Los resultados confirmaron que se trata de un esguince y no de una lesión más grave, pero la molestia lo dejó automáticamente descartado para el duelo de este domingo ante Gimnasia y Esgrima La Plata en el Monumental. En River mantienen el optimismo respecto a su posible recuperación para el cruce ante Boca, aunque su evolución será evaluada día a día y no se arriesgará su condición física.

La baja de Montiel se suma a las dificultades que enfrenta Gallardo en medio de la irregularidad futbolística del equipo. El campeón del mundo apenas disputó siete partidos en el actual Torneo Clausura por distintas molestias físicas y rotaciones.

Para reemplazarlo frente a Gimnasia, Gallardo analiza dos variantes: Fabricio Bustos, sustituto natural aunque con rendimientos irregulares, y Milton Casco, quien podría aportar experiencia y solidez. A eso se suma otro dilema defensivo: Lucas Martínez Quarta, Lautaro Rivero y Marcos Acuña están al límite de amarillas y podrían perderse el Superclásico si son amonestados, por lo que el DT evalúa preservarlos.
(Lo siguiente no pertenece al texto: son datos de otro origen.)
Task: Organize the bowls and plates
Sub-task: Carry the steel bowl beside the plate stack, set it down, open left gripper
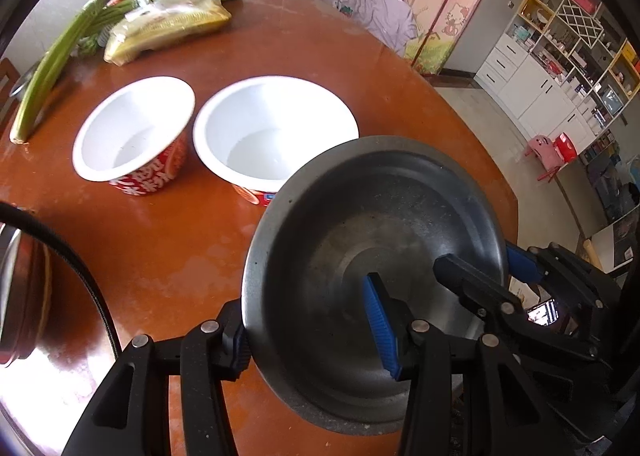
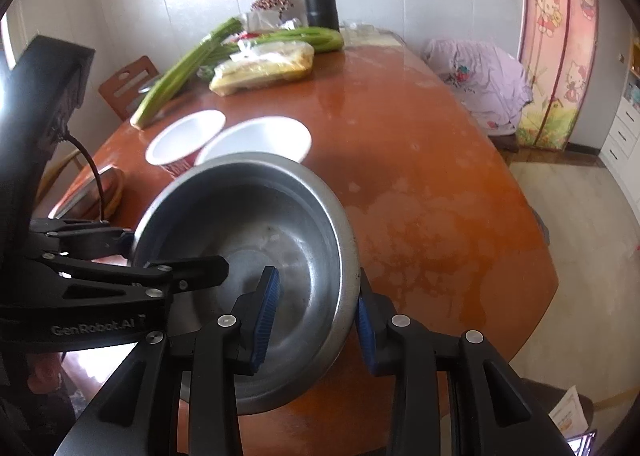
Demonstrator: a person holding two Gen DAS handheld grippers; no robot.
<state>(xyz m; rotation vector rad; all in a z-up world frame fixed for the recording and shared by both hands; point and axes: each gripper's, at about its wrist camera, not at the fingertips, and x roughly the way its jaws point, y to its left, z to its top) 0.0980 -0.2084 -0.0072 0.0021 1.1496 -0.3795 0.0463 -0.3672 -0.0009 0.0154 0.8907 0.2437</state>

Así, River planifica un once condicionado por lesiones, suspensiones y la urgencia de recuperar el nivel. La probable formación para recibir al Lobo sería con Franco Armani; Casco o Bustos, Martínez Quarta, Rivero, Acuña; Kevin Castaño, Enzo Pérez o Juan Carlos Portillo, Cristian Jaime o Ignacio Fernández; Juan Fernando Quintero; Maximiliano Salas y Facundo Colidio. La decisión final dependerá de la estrategia del entrenador para cuidar piezas clave de cara al partido más importante del semestre.